Cllr Hinds was previously thought to have been a firm supporter of chief executive Mr Craig.
She said: “The council welcomes the proactive steps taken by Tony Depledge and the board of Lothian Buses towards ensuring a stable and secure future for the company.
“As Tony says, these past few months will have been very unsettling for all those concerned so it is absolutely essential that things now move on positively and constructively.
“All staff and the many thousands of passengers who rely on Lothian Buses every day deserve to feel confident that the organisation has a robust management structure in place, to help it build on its successes and continue to provide an award-winning bus service in the months and years ahead.”
Conservative councillor Jason Rust warned that the cost of any litigation or pay-out could be “huge” for the city.
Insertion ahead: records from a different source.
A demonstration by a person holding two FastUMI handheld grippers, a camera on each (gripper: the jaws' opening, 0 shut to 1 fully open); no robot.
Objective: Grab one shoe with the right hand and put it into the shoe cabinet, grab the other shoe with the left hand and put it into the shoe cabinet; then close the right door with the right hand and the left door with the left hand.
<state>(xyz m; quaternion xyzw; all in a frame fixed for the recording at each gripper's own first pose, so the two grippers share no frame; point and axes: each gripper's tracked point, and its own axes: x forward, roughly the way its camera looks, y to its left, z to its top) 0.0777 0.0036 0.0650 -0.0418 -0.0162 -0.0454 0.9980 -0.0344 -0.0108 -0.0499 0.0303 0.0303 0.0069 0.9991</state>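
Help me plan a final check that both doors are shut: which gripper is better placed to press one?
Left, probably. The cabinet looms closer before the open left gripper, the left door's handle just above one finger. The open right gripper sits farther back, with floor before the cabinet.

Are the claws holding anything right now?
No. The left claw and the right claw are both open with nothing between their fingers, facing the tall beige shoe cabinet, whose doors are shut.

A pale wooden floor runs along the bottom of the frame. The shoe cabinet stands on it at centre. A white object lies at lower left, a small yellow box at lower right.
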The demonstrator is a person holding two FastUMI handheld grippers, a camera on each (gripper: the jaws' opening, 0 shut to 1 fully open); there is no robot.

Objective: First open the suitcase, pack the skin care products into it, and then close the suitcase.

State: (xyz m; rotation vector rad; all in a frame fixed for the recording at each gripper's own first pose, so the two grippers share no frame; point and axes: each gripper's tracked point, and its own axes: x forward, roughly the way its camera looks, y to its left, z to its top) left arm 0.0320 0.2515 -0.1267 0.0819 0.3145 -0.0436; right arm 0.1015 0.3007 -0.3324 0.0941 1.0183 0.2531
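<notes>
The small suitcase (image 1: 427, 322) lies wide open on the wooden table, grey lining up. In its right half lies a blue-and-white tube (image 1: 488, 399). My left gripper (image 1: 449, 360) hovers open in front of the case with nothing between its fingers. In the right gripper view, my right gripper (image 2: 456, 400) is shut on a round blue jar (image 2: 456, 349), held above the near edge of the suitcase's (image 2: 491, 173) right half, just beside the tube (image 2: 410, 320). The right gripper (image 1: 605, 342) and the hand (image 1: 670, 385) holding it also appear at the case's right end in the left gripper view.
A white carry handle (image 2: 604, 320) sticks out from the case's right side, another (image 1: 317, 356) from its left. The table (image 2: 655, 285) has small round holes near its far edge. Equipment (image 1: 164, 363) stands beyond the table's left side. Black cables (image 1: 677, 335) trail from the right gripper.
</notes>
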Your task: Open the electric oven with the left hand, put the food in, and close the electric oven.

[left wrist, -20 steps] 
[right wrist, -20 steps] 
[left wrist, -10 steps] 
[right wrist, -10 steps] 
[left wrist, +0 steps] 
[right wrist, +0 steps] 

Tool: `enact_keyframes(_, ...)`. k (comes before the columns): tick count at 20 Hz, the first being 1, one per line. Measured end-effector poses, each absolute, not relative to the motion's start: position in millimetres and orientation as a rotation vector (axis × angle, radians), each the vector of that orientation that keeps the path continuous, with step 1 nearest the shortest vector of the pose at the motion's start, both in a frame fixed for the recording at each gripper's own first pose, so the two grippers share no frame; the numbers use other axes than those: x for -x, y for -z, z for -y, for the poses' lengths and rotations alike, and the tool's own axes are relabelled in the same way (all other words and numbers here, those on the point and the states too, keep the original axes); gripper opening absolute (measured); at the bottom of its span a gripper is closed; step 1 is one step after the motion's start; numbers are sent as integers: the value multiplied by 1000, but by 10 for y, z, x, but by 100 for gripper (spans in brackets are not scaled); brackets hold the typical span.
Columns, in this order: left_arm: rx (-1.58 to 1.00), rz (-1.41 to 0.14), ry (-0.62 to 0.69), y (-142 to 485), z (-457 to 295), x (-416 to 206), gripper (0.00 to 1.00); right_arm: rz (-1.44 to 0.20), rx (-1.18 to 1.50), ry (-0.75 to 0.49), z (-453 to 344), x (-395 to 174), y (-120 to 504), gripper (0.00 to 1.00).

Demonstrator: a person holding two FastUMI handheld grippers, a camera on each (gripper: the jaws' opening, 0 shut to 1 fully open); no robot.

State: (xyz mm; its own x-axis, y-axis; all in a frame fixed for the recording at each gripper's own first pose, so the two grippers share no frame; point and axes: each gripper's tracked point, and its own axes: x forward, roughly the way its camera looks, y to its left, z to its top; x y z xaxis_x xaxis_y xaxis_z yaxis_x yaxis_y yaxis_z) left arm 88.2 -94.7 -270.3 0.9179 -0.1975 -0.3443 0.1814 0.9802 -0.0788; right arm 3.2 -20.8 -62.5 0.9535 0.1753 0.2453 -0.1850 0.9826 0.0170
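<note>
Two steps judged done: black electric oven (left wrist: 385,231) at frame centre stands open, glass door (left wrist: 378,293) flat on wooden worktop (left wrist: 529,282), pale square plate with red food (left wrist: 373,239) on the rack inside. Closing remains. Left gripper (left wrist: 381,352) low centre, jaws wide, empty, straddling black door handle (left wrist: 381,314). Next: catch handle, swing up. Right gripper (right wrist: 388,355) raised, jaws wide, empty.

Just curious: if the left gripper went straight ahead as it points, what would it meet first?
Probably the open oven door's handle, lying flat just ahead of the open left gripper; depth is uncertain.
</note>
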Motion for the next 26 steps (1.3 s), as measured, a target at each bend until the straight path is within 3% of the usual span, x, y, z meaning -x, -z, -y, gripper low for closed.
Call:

And he criticised the council’s apparent U-turn on Mr Craig’s position at Lothian Buses.
He said: “It just seems incredible that after all this time, and the fact that it’s been going on for months and months, that we’re in a situation whereby it appears all parties are being removed in some way or another.
“There’s a lack of clarity around such a major announcement.
“I would have thought that it would have been properly presented and worked out.
“I think at the back of everyone’s mind will be the potential for huge cost and litigation.
Cllr Rust added: “The council’s stance now doesn’t seem to be at all consistent or add up with what the council have previously presented.
“There are just so many unanswered questions that we just need to find out, otherwise it’s going to be the taxpayer that could be hit with a massive bill.”
FORMER CHAIRMAN BLASTS ‘SHAMBLES’ AT THE TOP
A FORMER chairman of Lothian Buses has branded the city’s handling of the boardroom dispute that rocked the publicly-owned firm a “shambles”.
Pilmar Smith, who led the board of Lothian Buses between 1992 and 2010, also said the planned departure of three top executives who lodged a grievance against chief executive Ian Craig would be a “huge loss”.
And he accused the ruling SNP-Labour coalition at City Chambers of being too intimately involved in the running of Lothian Buses since the creation of the umbrella body Transport for Edinburgh – which includes councillors on its board.
He said: “The Lothian regional councillors who started the company and helped to build it up into a great company, to see it like this is absolutely terrible – and not by any fault to Lothian Buses, either.
“I’ve spoken to the unions and they are up in arms. I cannot believe it.
“How they can make a case to get rid of these three people?
“I don’t know. What have they done wrong? It’s a huge loss. You’re not just talking about shooting the messenger, you’re shooting the outriders as well.”
Despite sharing party ties with transport leader Lesley Hinds, Mr Smith slated the city’s management of the company.
He said: “The reason Lothian Buses has been so successful since it was formed was because Lothian Regional Council bought it and formed it, but the council had no control. We ran the company according to the Transport Act, and you’ve got to be hands-off.
“Over the last two years, because they’re changing the goalposts, they’re now running the company. I’ve got to say, they’ve made an absolute hash of it. As far as I’m concerned, as a socialist and a member of the Labour Party, this administration is responsible.”
And Mr Smith added: “It’s a shambles and a lot of people at the company are concerned.
“I never knew such a cock-up, for a well-run company to finish up like this, in such a mess. It just gets worse by the day.”